La mayoría de nosotros no escribimos nuestra propia historia. Lo llevamos en la cabeza. Se pone nublado. Y aunque recuerdo cada una de esas paradas, no hay nada como aprender tu propia historia de alguien que la recuerda con más claridad que tú.
Y, entonces, cuando los Douglas se acercaron hace un mes para preguntar si podían conducir desde su lugar de verano en Indiana para almorzar, no podía esperar, porque yo supo — bueno, yo esperado — estarían trayendo más recuerdos con ellos.
Después de la sacudida inicial de escuchar a Mike decir: “La última vez que vi a tu padre…”, me acomodé y también compartí algunos de mis recuerdos. Eventualmente, la conversación giró hacia el golf.

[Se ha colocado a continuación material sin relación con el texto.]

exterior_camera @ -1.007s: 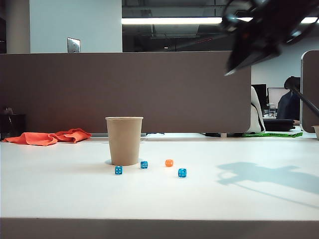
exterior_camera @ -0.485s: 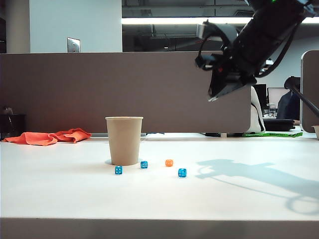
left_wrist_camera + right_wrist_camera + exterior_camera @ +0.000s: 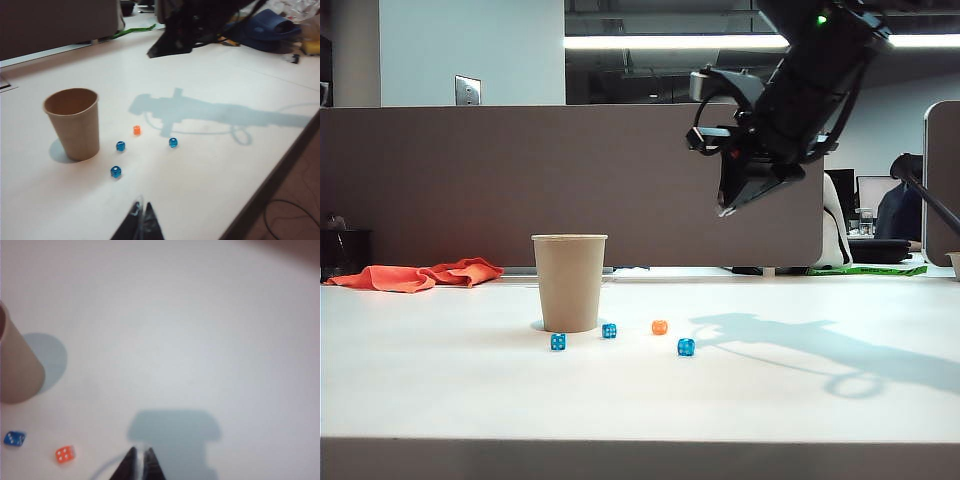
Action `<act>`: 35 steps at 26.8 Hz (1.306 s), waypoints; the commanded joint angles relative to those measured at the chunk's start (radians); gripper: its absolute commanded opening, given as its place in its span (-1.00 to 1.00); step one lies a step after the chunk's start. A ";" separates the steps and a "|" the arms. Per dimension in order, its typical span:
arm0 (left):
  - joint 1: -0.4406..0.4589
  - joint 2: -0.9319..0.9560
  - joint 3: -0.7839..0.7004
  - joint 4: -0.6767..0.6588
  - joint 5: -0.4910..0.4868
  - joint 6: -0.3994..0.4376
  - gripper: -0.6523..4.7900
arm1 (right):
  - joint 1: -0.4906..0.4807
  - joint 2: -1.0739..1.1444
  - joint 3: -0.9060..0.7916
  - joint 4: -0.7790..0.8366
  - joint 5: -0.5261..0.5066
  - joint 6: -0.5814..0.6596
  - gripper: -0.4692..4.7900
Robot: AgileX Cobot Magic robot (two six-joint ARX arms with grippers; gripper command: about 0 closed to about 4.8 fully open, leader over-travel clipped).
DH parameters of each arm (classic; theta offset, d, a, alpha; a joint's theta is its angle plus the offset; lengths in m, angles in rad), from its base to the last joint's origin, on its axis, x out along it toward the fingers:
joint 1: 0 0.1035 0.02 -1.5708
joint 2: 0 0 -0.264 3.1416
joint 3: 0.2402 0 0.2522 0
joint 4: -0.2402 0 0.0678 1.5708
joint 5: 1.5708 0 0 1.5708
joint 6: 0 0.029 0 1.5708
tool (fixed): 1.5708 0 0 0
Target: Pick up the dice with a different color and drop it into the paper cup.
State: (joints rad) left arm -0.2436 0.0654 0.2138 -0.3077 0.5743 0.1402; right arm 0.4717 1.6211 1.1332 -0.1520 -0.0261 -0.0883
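Step in hand looks like the approach: nothing picked yet. Orange die [image 3: 659, 327] sits on the table [image 3: 820, 400], right of the cup [image 3: 569, 282] in the exterior view, between two blue dice [image 3: 609, 331] and near them but touching neither. A third blue die is in front of the cup.

Right gripper [image 3: 724, 207] hangs high above the table, up and to the right of the orange die, tilted down toward the dice. Its jaws are clenched, tips nearly touching, nothing between them; right wrist view shows the same [image 3: 139, 460]. Left gripper [image 3: 141, 220] is off to the side, looking over the whole layout, fingers pressed together and empty too.

Next move as I read it: right gripper has to part its jaws, come down and across over the orange die, and straddle it without nudging the blue neighbours. The die is tiny, so alignment will be tight.

Orientation: the die is a cube, no long axis, grasp angle barely matters. Cup stands upright, long axis vertical, mouth up and unobstructed, so a drop from above should work
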 commanded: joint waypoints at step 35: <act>0.001 0.001 0.005 0.034 0.013 -0.002 -0.78 | 0.106 0.078 0.097 -0.211 -0.103 0.044 -0.24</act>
State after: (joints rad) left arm -0.2436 0.0650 0.2138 -0.2886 0.5808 0.1390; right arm 0.5747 1.7020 1.2270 -0.3450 -0.1307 -0.0483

Mi padre tuvo problemas después de dejar el ejército y no siempre tenía el tiempo o el dinero para jugar tanto como quería. Había crecido alrededor del juego en Texas, donde su padre lo llevó a los cursos de muni en San Antonio.
Mi abuelo era jugador de scratch. Mi papá también podría haberlo hecho, si hubiera tenido tiempo.
Desafortunadamente, ese columpio fue para mi hermano, Kevin, quien está tratando de pasárselo a su hijo, Matthew, y (gracias a Dios) a mis hijos, Jake y Sam. Los cuatro juegan un puñado de veces durante el verano. Cuando lo hacen, imagino que mis hijos están con mi padre, mi hermano tiene mucho de su apariencia y personalidad.
Mi hermano y mis hijos se unieron a mí para conocer a los Douglas para almorzar, junto con su hija, Amy Douglass Crabb, y su esposo, Mark Crabb, quien, casualmente, jugaba golf en Purdue en los años 80.
La ronda final del Abierto Británico se estaba jugando mientras comíamos, y todos seguían revisando sus teléfonos para seguirnos. Entre la charla sobre la despedida de Woods y la oportunidad perdida de Rory Mcllroy y la colocación del eventual campeón Cameron Smith, escuché historias de mi mamá y mi papá.
El golf también puede ser así.
A veces me pregunto… si mi papá no hubiera sido derribado por un tumor cerebral hace tantos años, ¿habría luchado más para curar las piernas que me ahuyentaron definitivamente del golf cuando cumplí 30 años? Por mucho que me encanta cuando mis hijos juegan con mi hermano y mi sobrino, todavía echo de menos la sensación de golpear el punto dulce con un hierro 2 y el parloteo en la calle desde el tee hasta el green.
Por ahora, sin embargo, estoy contento de vivir sus salidas a través de sus historias cuando regresan: la charla basura de buen carácter, sus tres putts y rebanadas, sus tiros de aproximación que anidan cerca de la taza después de tallar una parábola perfecta a través del grueso , Aire de Michigan.
Los Douglass me dieron un regalo similar la semana pasada cuando todos nos sentamos alrededor de una mesa para comer, reconectarnos y compartir historias.
“La vida es corta”, me recordó Amy cuando nos despedimos.
Es aún más corto cuando los recuerdos no se reponen.